Frans Willems, een verdienstelijk Vlaamsch letterkundige, geboren den 20sten Maart 1839 te Oolen in de provincie Antwerpen. Hij ontving zijne opleiding aan de normaalschool te Lier, werd eerst hulptoen hoofdonderwijzer en zag zich in 1875 benoemd tot kantonnaal schoolopziener te Antwerpen, waar hij tevens werkzaam is als leeraar in de wiskunde aan de school van nijverheid.

Hij schreef: „Goethe’s Herman en Dorothea, gedicht in negen zangen (1864)”, — „De Heiland, dichterlijke bespiegelingen (1870)”, — „Eerste liedjes voor de jeugd (1871)”, — en „Driestemmige liederen voor de schooljeugd (1868-1874, 7 dln)”, alsmede bijdragen in verschillende tijdschriften.

Peter Kasper Huibrecht Willems, desgelijks een verdienstelijk Vlaamsch letterkundige, geboren den 6den Januarij 1840 te Maastricht.
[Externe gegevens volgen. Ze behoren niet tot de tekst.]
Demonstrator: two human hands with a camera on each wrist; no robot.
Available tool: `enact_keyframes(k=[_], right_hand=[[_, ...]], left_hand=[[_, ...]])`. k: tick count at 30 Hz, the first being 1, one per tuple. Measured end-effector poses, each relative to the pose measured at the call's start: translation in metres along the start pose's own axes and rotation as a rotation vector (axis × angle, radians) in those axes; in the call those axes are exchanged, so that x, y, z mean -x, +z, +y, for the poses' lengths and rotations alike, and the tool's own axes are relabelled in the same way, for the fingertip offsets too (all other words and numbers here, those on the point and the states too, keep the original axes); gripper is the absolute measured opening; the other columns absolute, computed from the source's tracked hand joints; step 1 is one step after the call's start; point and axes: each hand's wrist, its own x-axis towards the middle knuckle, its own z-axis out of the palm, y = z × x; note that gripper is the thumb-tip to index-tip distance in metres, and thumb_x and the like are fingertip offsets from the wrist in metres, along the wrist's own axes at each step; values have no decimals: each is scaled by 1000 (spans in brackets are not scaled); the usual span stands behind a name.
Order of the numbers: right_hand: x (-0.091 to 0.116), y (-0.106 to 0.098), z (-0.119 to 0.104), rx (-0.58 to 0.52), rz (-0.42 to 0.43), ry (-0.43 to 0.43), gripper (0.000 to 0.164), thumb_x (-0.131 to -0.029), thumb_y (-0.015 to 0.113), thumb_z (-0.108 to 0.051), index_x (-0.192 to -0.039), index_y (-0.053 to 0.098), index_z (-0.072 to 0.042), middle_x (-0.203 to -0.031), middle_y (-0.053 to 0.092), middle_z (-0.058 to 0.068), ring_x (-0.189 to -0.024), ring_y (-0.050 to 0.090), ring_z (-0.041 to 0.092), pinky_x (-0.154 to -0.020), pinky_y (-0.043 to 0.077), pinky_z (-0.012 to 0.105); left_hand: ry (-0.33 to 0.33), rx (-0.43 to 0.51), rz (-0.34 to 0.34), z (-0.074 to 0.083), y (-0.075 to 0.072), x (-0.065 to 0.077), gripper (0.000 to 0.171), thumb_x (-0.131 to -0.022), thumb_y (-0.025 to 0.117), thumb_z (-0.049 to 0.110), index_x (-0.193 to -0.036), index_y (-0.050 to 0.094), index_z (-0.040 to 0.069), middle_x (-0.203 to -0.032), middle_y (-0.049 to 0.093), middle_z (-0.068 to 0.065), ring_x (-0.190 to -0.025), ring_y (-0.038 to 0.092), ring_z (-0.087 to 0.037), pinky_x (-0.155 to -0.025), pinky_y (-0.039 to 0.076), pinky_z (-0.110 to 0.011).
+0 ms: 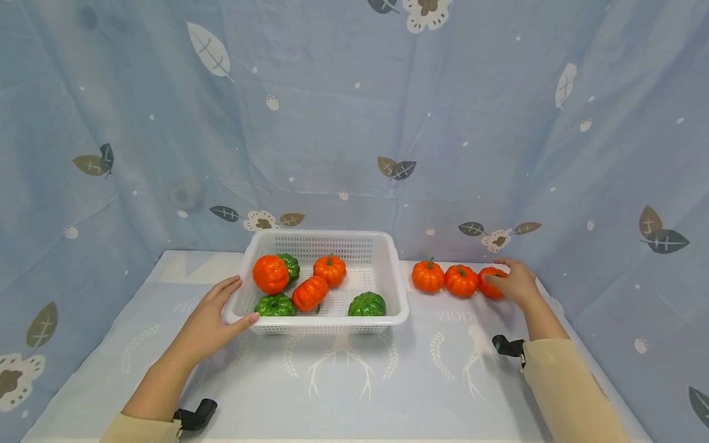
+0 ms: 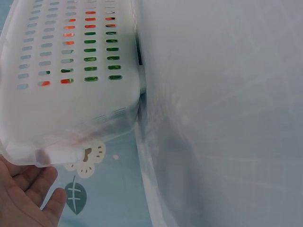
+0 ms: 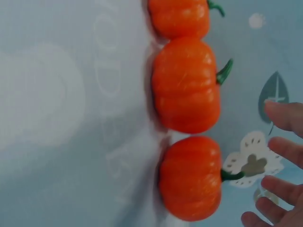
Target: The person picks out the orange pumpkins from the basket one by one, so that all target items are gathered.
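A white plastic basket (image 1: 327, 321) holds three orange pumpkins, one of them a front one (image 1: 310, 293), and three green ones, one at the right front (image 1: 367, 304). My left hand (image 1: 213, 323) rests at its left front corner, thumb by the front rim, fingers along the left side. The left wrist view shows these fingers (image 2: 40, 187) just under the rim. On the right, three orange pumpkins stand in a row. My right hand (image 1: 517, 283) is at the rightmost pumpkin (image 1: 488, 283), fingers spread. In the right wrist view a gap shows between fingers (image 3: 284, 189) and the pumpkin (image 3: 190, 178).
The middle pumpkin (image 1: 461, 281) and left pumpkin (image 1: 428, 277) of the row stand close together near the back edge. A pale patterned cloth (image 1: 332, 406) covers the table. Blue patterned curtain (image 1: 332, 123) hangs right behind the basket and row.
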Motion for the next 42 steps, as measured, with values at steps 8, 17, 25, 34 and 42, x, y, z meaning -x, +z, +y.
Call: enact_keyframes(k=[8,17,25,34,42], right_hand=[[29,-3,-39,-167,173,-35,49,-101,59,-26,-142,51,1,-152,33,33,-140,29,53,-109,30,68],[54,19,-81,-346,277,-206,31,-98,63,-10,-126,63,3,-143,47,22,-136,40,40,-109,39,56],[65,47,-118,-470,249,-311,24,-97,63,-6,-119,65,3,-139,52,19,-130,47,37,-109,40,53],[73,99,-159,-522,232,-455,16,-91,65,0,-107,70,-1,-128,59,16,-116,56,33,-99,48,50],[78,132,-187,-446,126,-578,16,-90,67,-2,-106,70,-5,-127,59,15,-121,52,30,-96,50,51]], left_hand=[[-5,3,-1,-1,0,0,92,-88,72,53,-153,36,-1,-158,30,-20,-139,31,-50,-103,32,-74],[-6,7,-4,-2,4,0,91,-88,73,51,-153,36,-1,-159,29,-20,-140,31,-50,-104,31,-73],[-11,3,-2,-2,4,0,91,-88,72,52,-153,35,-1,-159,30,-19,-140,31,-49,-104,32,-73],[-13,4,1,1,2,-1,92,-88,72,52,-153,35,-1,-159,30,-19,-140,31,-49,-104,31,-73],[-15,6,-5,3,0,0,92,-88,73,52,-153,35,-1,-158,30,-19,-140,31,-49,-104,31,-72]])
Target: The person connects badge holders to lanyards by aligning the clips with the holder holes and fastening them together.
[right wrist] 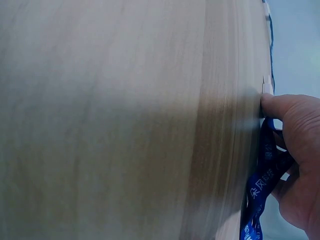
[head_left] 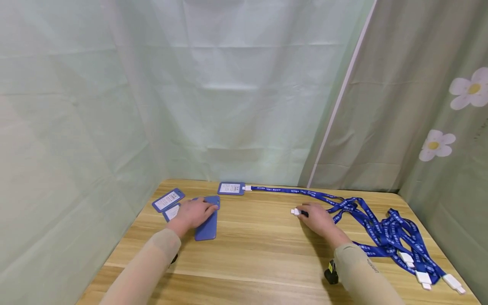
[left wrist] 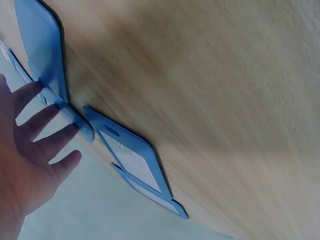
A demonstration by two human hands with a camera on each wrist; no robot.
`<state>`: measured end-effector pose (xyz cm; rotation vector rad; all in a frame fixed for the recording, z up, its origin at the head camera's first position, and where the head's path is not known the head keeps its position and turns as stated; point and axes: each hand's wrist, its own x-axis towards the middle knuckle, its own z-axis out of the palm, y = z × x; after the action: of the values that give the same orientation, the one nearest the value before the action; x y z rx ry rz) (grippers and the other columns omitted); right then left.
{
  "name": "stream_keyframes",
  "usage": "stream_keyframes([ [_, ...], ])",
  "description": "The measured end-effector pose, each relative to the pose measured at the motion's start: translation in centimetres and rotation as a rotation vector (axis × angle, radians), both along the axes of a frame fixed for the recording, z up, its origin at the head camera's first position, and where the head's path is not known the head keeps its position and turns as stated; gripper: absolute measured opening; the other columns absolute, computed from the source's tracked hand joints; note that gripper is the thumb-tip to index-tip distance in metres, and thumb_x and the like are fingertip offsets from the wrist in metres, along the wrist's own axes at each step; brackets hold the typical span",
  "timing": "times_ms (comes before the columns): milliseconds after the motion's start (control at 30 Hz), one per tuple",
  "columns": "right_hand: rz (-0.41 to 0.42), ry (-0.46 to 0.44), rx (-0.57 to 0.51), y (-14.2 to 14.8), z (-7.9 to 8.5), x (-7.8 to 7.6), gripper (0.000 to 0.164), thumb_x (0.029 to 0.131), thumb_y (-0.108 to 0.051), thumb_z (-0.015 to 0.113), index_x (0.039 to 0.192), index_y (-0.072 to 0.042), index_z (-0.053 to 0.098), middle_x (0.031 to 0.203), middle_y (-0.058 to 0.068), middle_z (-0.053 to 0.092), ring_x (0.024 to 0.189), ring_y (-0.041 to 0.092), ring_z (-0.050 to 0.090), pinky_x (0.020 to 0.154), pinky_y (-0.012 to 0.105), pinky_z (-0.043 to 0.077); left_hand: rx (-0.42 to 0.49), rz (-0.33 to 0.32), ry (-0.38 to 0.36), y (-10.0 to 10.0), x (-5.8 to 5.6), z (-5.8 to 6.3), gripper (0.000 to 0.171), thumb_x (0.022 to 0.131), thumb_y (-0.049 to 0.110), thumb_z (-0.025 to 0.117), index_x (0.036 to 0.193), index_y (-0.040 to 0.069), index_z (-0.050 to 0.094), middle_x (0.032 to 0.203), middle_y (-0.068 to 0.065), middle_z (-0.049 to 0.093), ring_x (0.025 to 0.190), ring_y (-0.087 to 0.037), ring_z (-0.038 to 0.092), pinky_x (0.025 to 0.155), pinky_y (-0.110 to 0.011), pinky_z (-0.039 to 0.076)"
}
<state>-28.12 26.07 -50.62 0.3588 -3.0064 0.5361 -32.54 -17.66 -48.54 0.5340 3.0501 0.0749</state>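
Plainly, a white clip (head_left: 295,212) points left toward two blue holders (head_left: 215,202), all in front of the clipped badge (head_left: 230,188).
Left hand (head_left: 193,214), the nearer to the holders, lays extended fingers over them, left of the badge; the long axis of the front holder (head_left: 206,229) runs front to back. Right hand (head_left: 318,218) pinches the clip, right of the badge. Tabletop (head_left: 259,258) spans the gap between hands; its back edge passes just behind the badge.

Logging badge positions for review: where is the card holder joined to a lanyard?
In the head view, the card holder lies left of centre near the far edge of the table, beyond and right of the left hand, its lanyard running right.
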Motion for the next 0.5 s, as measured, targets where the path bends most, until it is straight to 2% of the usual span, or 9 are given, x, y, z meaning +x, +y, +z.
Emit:
stream_keyframes([
  [100, 0.005, -0.001, 0.004, 0.0, 0.1, 0.0, 0.037, 0.099, -0.021, 0.069, 0.134, -0.007, 0.068, 0.14, 0.023, 0.059, 0.131, 0.047, 0.051, 0.108, 0.062, 0.04, 0.016, -0.021, -0.002, 0.3, 0.1, -0.2, 0.06, 0.107, 0.054, 0.04, 0.133, 0.009, 0.069, 0.141, -0.019, 0.059, 0.128, -0.043, 0.056, 0.108, -0.062, 0.039],
  [333, -0.005, -0.028, 0.016, 0.0, 0.3, 0.1, 0.037, 0.1, -0.023, 0.069, 0.134, -0.009, 0.069, 0.142, 0.023, 0.057, 0.132, 0.048, 0.049, 0.109, 0.063, 0.038, -0.043, -0.135, 0.042, 1.9, 0.4, -0.6, 0.052, 0.108, 0.054, 0.038, 0.137, 0.022, 0.069, 0.144, -0.014, 0.059, 0.13, -0.042, 0.055, 0.11, -0.062, 0.038],
  [500, -0.009, -0.043, 0.02, 0.1, 0.3, 0.2, 0.038, 0.101, -0.025, 0.067, 0.136, -0.011, 0.067, 0.147, 0.025, 0.052, 0.135, 0.05, 0.046, 0.109, 0.068, 0.035, -0.039, -0.158, 0.031, 3.6, 1.2, -0.5, 0.053, 0.108, 0.056, 0.037, 0.136, 0.025, 0.069, 0.145, -0.011, 0.059, 0.133, -0.04, 0.053, 0.113, -0.06, 0.035],
])
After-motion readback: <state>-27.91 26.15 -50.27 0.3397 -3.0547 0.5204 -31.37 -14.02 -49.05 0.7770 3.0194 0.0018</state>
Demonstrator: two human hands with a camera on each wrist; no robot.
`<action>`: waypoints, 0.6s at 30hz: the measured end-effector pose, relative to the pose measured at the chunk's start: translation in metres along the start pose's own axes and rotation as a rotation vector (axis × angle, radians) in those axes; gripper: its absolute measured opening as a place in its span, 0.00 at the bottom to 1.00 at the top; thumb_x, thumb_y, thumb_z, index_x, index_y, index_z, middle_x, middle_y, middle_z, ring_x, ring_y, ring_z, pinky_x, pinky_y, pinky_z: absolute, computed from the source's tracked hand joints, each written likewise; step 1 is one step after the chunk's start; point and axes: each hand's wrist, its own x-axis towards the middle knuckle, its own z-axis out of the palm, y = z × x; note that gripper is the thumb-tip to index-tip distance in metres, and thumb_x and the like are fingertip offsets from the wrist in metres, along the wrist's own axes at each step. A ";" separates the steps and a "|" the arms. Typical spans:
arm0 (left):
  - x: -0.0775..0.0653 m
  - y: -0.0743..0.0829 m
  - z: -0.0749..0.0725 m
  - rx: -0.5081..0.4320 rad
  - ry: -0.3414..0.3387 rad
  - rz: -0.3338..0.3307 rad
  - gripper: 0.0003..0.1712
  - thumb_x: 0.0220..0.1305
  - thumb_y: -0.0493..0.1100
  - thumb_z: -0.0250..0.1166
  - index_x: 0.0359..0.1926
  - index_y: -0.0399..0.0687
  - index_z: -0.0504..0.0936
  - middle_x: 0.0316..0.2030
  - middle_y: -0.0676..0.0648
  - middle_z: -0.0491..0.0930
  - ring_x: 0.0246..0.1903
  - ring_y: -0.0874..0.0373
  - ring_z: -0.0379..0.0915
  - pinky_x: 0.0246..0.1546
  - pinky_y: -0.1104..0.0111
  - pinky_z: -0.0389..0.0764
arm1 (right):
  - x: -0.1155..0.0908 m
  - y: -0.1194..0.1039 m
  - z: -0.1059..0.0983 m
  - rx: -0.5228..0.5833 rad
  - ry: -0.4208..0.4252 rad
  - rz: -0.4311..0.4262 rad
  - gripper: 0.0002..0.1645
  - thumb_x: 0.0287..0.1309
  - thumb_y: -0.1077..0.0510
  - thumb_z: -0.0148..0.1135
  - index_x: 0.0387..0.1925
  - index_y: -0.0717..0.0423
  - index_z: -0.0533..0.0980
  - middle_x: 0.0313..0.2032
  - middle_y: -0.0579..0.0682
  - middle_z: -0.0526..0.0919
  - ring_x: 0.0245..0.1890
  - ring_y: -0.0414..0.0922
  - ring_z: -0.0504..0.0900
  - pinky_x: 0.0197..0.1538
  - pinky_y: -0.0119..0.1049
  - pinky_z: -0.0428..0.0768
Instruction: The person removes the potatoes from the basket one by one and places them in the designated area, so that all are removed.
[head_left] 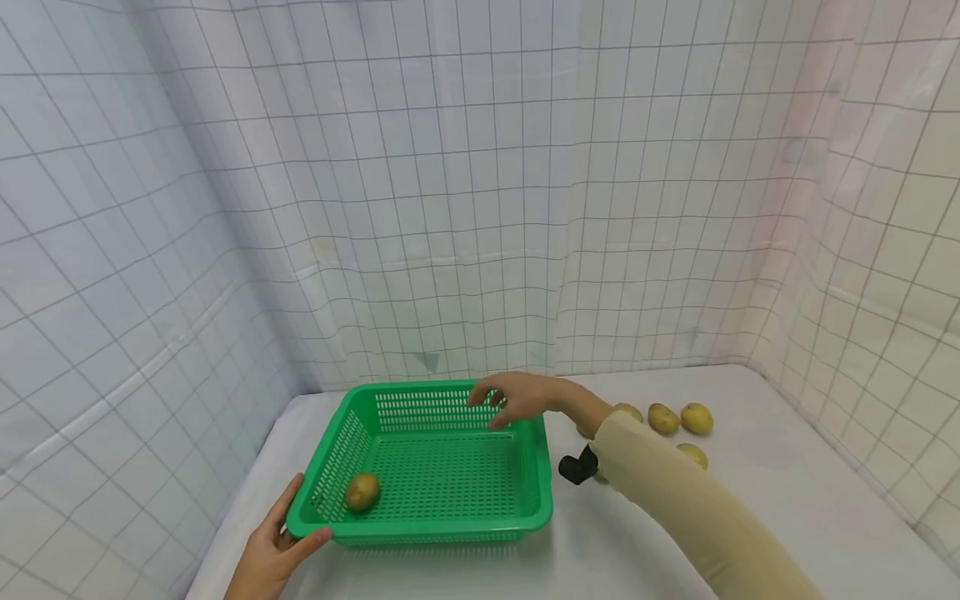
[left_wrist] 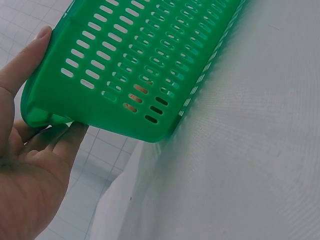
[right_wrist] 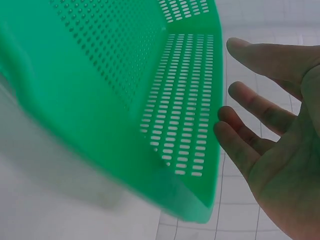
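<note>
A green plastic basket with slotted walls stands on the white table. One potato lies inside it, near the front left corner. My left hand grips the basket's near left corner, with the thumb on the rim and the fingers curled under it, as the left wrist view shows too. Over the far right part of the basket hovers my right hand, its fingers spread and loosely bent with nothing between them. In the right wrist view this hand appears beside the basket's rim.
Several potatoes lie on the table to the right of the basket, some partly hidden behind the right sleeve. A black object shows beside that forearm. White gridded sheets hang behind the table and at both sides.
</note>
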 end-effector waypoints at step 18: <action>-0.001 0.001 -0.001 -0.008 -0.009 -0.011 0.56 0.74 0.40 0.67 0.84 0.47 0.34 0.80 0.34 0.33 0.51 0.85 0.66 0.49 0.77 0.79 | 0.051 -0.020 0.026 0.040 -0.076 -0.091 0.29 0.66 0.64 0.70 0.66 0.54 0.75 0.64 0.50 0.77 0.62 0.50 0.75 0.60 0.34 0.76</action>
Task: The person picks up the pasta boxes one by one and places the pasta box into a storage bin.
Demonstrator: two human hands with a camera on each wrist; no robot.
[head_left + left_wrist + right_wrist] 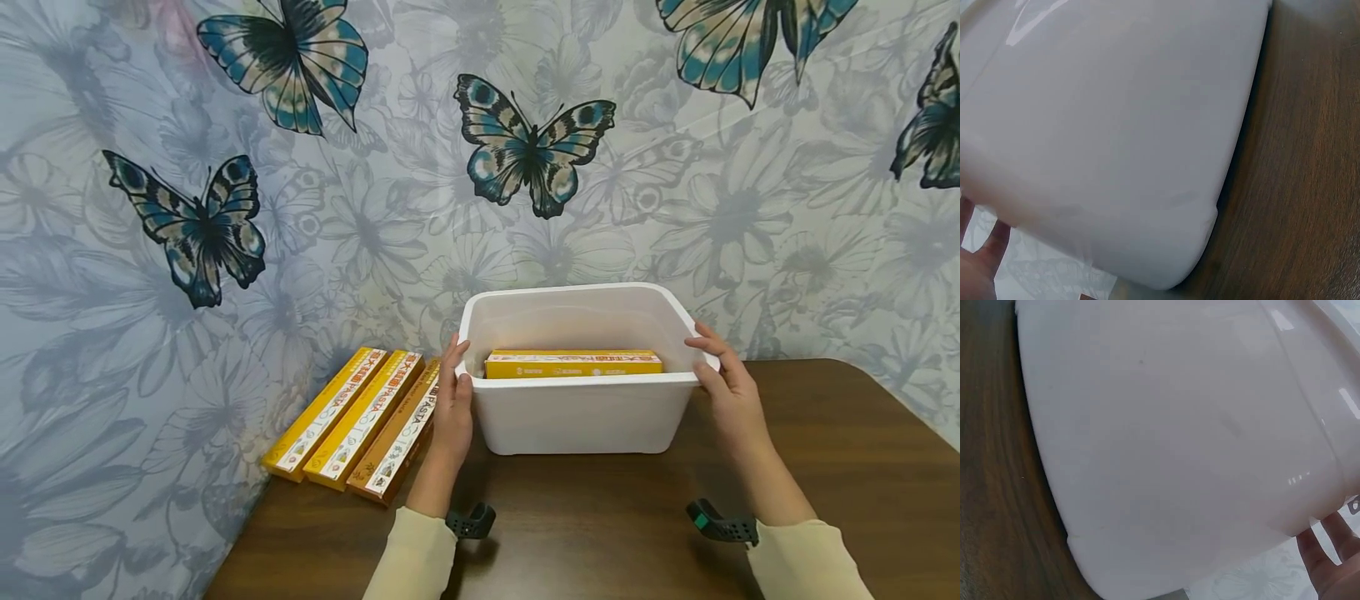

Hij studeerde hier aan het athenaeum, bezocht vervolgens de hoogeschool te Leuven, promoveerde in de letteren, oefende zich verder aan de hoogescholen te Parijs, te Berlijn en te Leiden en werd daarna hoogleeraar in de oude letteren.

Behalve onderscheidene Fransche werken schreef hij: „De verdiensten van den hoogleeraar J.B. David in het gebied der Nederlandsche taal- en letterkunde (1867)”, — „Nederlandsche gedichten met taal- en letterkundige aanteekeningen van wijlen hoogleeraar J.B. David, enz. (1869)”, —„Dautzenberg herdacht (1869)”, — en „Over de verbuiging der zelfstandig gebruikte bijvoeglijke naamwoorden en voornaamwoorden enz. (1871)”, alsmede bijdragen en redevoeringen, opgenomen in de werken van het genootschap „Met Tijd en Vlijt”.